Raw milk from a California dairy is recalled after routine testing detected the bird flu virus
AP's November 25, 2024 report on raw milk recalled after bird-flu detection is a good case for arguments that romanticize the 'natural' while minimizing risk. It makes the tradeoff concrete: appeals to purity and tradition can feel reassuring even when the biological evidence points the other way. The fallacy here is Naturalistic fallacy: something is treated as good, safe, or morally preferable mainly because it is called natural, traditional, or closer to nature. That matters here because natural things can be wonderful, harmful, neutral, or context-dependent. A better analysis would remember that arsenic, viruses, and earthquakes are natural too.
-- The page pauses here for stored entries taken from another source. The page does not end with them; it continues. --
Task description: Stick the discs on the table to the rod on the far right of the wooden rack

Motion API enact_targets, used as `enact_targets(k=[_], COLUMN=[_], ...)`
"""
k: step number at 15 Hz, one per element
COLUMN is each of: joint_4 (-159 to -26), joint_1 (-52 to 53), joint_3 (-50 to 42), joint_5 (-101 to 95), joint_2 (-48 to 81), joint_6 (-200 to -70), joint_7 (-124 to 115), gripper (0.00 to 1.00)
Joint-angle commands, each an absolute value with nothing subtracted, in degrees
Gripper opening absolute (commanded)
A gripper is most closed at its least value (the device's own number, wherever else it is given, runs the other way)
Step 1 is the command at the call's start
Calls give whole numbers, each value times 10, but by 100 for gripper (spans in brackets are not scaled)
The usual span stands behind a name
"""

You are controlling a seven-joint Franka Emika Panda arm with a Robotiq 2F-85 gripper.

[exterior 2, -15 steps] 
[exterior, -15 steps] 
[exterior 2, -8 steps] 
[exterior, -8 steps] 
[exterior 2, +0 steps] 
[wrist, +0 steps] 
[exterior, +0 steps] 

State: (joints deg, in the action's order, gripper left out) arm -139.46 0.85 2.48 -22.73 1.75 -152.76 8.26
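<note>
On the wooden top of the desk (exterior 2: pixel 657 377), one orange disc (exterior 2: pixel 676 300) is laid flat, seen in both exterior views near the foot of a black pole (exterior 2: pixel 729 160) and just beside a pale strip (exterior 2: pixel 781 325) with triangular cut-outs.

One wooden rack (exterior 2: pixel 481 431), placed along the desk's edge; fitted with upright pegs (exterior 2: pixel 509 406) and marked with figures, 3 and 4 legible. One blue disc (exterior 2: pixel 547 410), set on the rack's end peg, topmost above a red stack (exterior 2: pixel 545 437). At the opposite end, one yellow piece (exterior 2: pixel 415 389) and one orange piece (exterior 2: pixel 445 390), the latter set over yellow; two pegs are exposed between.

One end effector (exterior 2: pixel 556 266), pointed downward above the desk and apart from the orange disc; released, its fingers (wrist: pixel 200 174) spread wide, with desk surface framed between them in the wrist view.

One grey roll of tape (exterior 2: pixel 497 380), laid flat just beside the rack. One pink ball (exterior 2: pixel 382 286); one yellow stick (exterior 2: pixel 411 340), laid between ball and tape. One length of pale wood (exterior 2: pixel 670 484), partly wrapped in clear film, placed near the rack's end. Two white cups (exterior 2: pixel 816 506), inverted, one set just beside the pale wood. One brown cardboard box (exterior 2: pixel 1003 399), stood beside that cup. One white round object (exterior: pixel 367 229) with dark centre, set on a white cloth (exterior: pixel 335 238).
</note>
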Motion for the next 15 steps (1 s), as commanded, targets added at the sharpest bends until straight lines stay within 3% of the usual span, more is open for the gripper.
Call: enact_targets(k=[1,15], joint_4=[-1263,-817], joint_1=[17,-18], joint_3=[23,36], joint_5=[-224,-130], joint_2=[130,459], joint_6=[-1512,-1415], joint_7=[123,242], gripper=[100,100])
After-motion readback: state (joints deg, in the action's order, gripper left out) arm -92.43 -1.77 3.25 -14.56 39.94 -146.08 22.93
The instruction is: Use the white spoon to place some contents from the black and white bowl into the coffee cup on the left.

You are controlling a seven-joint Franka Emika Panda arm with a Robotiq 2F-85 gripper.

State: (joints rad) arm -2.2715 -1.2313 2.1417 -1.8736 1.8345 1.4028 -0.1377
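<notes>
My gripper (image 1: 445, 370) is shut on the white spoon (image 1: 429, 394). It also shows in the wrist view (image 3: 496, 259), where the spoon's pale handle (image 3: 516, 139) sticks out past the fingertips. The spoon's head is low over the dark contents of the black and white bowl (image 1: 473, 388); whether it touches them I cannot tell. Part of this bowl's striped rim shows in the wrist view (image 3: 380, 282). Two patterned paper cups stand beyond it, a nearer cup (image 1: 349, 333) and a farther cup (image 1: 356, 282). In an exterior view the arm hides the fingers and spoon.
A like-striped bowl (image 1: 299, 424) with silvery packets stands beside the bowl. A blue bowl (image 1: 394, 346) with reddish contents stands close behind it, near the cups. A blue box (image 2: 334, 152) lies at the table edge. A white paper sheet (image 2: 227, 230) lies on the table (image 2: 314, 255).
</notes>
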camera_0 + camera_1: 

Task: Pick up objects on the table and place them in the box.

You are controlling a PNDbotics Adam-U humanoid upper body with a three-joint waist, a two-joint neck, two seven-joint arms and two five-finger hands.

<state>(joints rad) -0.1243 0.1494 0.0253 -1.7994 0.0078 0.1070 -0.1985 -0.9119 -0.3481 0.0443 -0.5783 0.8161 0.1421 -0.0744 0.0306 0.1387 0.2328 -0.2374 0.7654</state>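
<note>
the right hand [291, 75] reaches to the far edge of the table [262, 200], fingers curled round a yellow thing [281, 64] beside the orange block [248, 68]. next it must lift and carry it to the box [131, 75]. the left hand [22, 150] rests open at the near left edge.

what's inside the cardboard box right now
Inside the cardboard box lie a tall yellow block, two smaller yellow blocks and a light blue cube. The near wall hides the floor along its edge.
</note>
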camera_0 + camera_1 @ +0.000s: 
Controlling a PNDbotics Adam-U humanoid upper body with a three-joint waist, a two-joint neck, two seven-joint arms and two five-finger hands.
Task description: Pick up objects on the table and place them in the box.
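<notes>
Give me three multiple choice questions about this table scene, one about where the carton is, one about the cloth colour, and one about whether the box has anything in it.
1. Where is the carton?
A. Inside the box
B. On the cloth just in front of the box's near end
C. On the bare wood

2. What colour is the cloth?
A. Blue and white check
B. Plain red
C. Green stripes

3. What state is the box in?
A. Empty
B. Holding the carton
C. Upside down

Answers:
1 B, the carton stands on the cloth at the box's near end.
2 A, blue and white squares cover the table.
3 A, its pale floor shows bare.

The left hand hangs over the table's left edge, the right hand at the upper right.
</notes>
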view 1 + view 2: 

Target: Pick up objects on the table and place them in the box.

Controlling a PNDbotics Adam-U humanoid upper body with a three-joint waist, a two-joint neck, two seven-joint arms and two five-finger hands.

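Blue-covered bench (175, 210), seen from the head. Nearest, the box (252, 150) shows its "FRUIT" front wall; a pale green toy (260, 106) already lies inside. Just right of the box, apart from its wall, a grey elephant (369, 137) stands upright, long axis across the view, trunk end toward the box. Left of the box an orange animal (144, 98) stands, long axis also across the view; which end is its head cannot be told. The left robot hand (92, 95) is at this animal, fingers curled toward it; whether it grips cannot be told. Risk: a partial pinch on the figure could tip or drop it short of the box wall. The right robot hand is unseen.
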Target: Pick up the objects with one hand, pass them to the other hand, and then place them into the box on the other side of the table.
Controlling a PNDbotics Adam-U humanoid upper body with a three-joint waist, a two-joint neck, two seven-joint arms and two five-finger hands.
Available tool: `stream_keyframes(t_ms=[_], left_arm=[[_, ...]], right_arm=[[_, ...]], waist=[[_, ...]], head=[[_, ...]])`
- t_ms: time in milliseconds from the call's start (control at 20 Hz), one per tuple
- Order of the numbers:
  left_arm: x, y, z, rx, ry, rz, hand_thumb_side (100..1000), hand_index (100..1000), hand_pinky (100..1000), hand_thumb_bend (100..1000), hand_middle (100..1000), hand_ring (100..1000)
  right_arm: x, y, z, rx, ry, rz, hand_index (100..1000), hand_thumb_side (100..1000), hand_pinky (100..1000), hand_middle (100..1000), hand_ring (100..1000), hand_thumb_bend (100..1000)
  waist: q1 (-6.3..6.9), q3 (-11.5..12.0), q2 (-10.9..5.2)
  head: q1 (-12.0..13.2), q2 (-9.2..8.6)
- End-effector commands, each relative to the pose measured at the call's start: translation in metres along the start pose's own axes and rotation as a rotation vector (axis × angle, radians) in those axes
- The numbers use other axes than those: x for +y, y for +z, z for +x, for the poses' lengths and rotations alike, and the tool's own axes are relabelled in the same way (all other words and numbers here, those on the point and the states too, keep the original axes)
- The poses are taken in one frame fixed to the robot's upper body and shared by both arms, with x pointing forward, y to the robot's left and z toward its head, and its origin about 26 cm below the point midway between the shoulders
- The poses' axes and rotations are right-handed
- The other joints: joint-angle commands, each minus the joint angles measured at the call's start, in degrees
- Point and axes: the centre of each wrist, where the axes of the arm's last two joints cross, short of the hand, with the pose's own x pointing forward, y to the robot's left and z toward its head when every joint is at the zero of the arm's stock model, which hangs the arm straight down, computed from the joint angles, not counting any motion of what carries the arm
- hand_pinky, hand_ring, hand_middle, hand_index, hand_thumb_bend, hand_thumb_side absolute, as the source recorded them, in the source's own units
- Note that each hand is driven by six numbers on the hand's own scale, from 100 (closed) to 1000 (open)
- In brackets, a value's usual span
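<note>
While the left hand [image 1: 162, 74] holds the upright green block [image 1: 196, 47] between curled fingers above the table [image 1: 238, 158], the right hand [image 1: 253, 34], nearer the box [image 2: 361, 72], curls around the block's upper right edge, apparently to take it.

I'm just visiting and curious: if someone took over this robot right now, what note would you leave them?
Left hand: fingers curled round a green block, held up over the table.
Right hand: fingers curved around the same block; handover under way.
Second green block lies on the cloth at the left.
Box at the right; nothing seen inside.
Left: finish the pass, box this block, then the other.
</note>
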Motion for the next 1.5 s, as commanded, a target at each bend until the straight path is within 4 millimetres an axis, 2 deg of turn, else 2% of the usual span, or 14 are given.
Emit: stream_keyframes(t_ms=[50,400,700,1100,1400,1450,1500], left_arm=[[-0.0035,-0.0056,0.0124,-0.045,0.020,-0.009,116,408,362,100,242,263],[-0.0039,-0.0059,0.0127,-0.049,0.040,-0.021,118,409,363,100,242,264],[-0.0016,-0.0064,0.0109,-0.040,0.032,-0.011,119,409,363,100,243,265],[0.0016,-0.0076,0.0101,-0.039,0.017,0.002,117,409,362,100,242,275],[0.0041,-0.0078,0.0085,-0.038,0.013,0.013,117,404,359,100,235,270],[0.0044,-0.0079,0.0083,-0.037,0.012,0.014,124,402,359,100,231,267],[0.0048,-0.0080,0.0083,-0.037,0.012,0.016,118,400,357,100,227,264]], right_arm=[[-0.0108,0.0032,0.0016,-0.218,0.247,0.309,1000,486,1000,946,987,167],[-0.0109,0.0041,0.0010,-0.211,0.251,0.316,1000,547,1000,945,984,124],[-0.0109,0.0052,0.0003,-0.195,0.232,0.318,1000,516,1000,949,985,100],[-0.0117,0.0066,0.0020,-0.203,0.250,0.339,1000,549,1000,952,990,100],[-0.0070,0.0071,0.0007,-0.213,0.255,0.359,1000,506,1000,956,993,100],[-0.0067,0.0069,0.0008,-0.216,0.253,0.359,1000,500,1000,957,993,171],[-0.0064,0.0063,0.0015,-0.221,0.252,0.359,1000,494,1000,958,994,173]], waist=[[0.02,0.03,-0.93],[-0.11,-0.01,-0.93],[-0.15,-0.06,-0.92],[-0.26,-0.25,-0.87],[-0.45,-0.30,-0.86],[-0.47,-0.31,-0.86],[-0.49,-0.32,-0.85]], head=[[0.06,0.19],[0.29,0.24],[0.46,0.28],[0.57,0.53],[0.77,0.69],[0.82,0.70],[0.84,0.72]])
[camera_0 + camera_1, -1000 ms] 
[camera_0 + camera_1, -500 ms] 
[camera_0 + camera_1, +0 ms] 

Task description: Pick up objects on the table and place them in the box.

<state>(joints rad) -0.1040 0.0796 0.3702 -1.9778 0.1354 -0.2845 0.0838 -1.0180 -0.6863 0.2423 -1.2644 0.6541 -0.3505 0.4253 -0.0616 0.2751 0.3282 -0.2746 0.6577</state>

Associated Press · 2024-11-25
The 2026 push to expand raw milk access often leaned on the idea that unprocessed equals healthier, despite repeated warnings from public-health officials that the safety risks are real and the claimed benefits remain unproven. The fallacy here is Naturalistic fallacy: something is treated as good, safe, or morally preferable mainly because it is called natural, traditional, or closer to nature. That matters here because natural things can be wonderful, harmful, neutral, or context-dependent. A better analysis would remember that arsenic, viruses, and earthquakes are natural too.
Wellness marketing routinely sells herbs, supplements, detoxes, and hormone routines by invoking nature itself as if natural origin settled the medical question. The fallacy here is Naturalistic fallacy: something is treated as good, safe, or morally preferable mainly because it is called natural, traditional, or closer to nature. That matters here because natural things can be wonderful, harmful, neutral, or context-dependent. A better analysis would remember that arsenic, viruses, and earthquakes are natural too.